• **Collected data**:
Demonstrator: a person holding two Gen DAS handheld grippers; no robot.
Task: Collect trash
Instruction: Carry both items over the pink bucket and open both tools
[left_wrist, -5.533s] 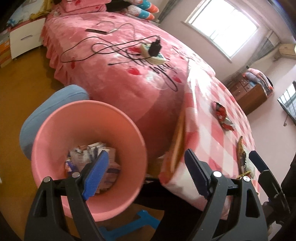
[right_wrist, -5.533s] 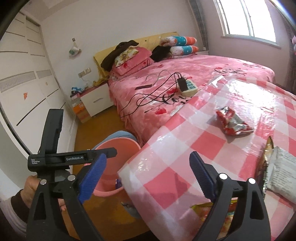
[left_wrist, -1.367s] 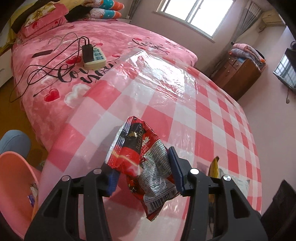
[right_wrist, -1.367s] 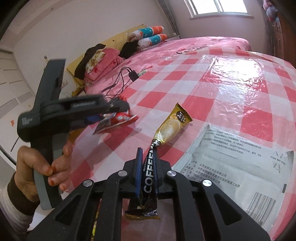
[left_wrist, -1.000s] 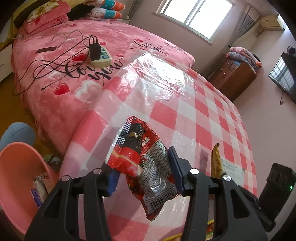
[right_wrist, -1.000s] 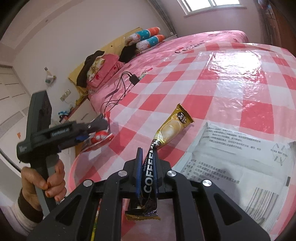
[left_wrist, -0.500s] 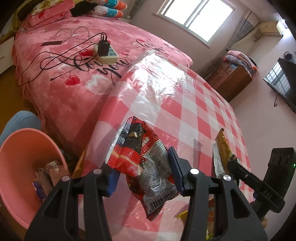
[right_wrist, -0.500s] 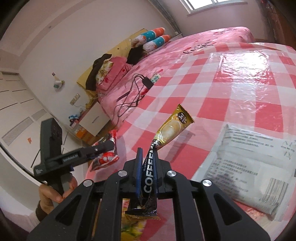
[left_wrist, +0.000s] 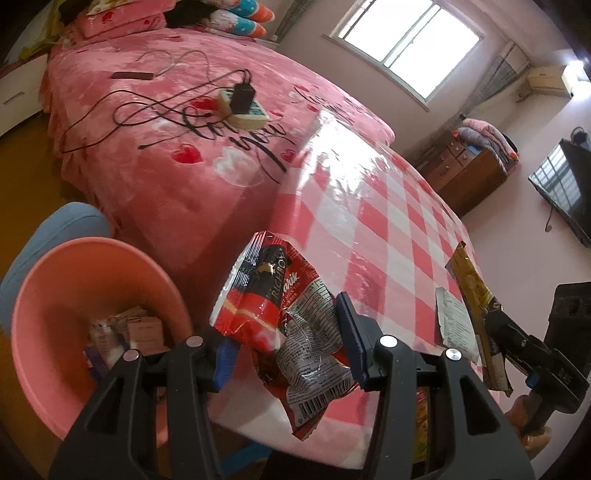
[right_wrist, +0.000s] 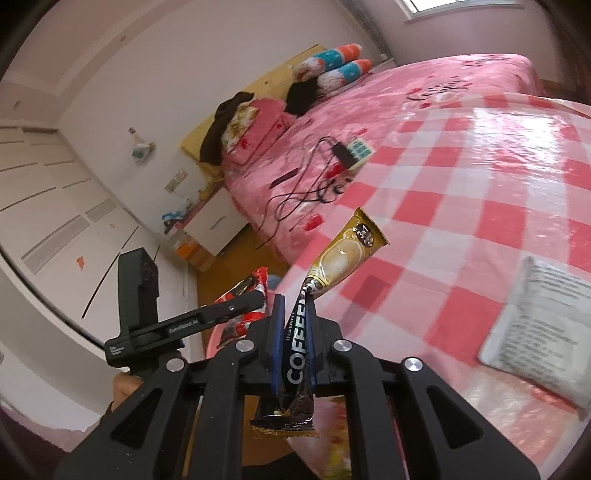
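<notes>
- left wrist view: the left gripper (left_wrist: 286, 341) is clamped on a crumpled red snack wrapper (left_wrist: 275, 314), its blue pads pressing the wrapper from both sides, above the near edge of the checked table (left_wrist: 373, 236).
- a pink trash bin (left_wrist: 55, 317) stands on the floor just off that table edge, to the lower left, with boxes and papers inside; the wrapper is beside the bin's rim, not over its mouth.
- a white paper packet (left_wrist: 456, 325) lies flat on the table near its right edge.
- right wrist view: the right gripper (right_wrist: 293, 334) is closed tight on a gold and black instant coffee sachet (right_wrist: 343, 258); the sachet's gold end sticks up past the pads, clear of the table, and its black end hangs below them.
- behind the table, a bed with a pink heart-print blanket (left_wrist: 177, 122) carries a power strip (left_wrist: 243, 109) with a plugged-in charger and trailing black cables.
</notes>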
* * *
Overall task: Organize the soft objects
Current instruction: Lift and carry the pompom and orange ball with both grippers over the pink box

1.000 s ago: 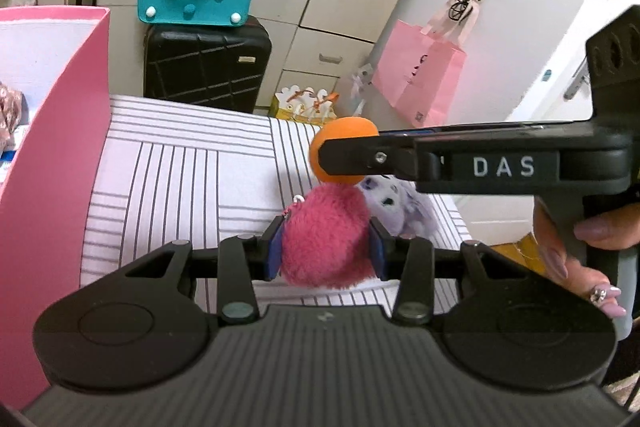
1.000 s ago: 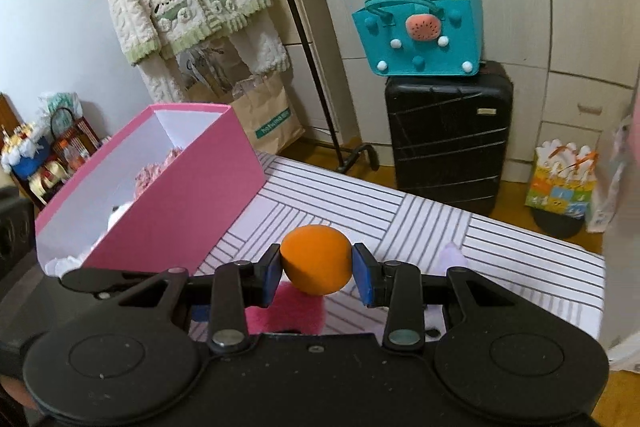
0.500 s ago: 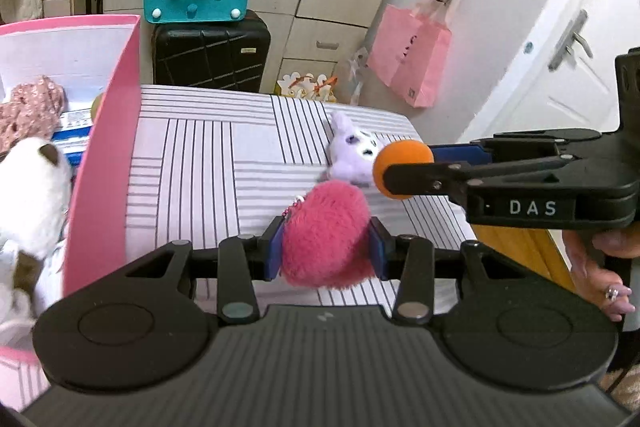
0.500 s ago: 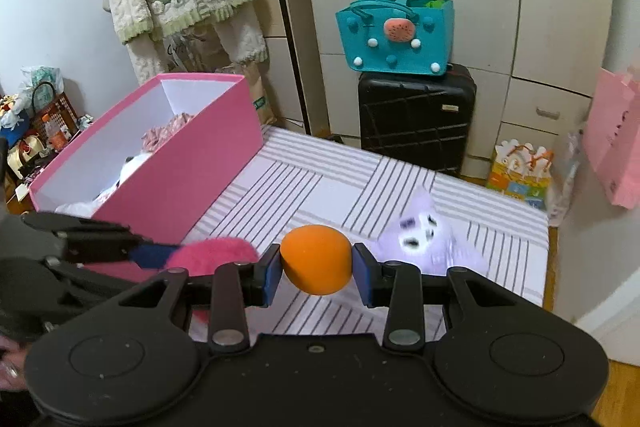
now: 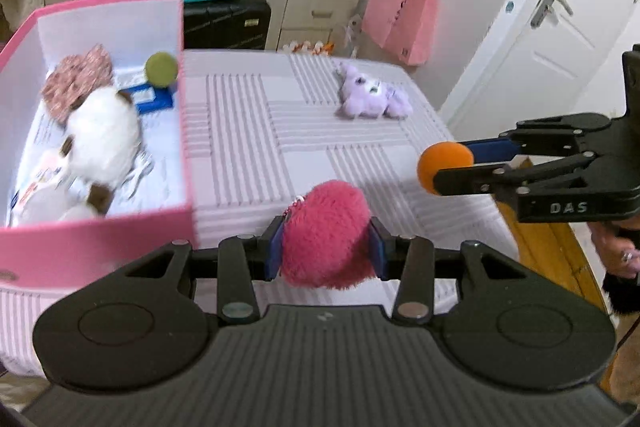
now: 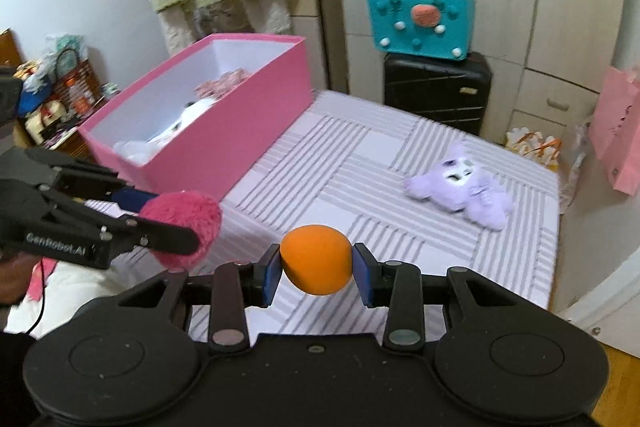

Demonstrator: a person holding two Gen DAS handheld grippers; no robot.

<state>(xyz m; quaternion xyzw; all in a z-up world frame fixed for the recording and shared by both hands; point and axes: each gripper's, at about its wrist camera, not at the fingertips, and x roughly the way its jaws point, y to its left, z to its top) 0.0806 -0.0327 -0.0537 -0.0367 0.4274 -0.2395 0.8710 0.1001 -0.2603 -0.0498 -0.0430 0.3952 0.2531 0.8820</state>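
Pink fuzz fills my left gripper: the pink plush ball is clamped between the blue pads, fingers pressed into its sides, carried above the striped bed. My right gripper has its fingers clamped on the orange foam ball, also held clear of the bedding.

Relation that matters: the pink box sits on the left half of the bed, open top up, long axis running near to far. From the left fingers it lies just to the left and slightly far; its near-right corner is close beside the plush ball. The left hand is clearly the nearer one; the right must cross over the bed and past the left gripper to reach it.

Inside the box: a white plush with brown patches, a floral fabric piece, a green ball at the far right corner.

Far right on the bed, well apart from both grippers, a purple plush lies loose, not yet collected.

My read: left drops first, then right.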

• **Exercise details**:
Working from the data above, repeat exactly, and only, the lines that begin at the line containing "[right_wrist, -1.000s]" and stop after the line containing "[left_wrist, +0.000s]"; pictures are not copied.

• **Exercise response**:
[right_wrist, -1.000s] 
[left_wrist, -0.500s] 
[right_wrist, -0.500s] 
[left_wrist, +0.000s] 

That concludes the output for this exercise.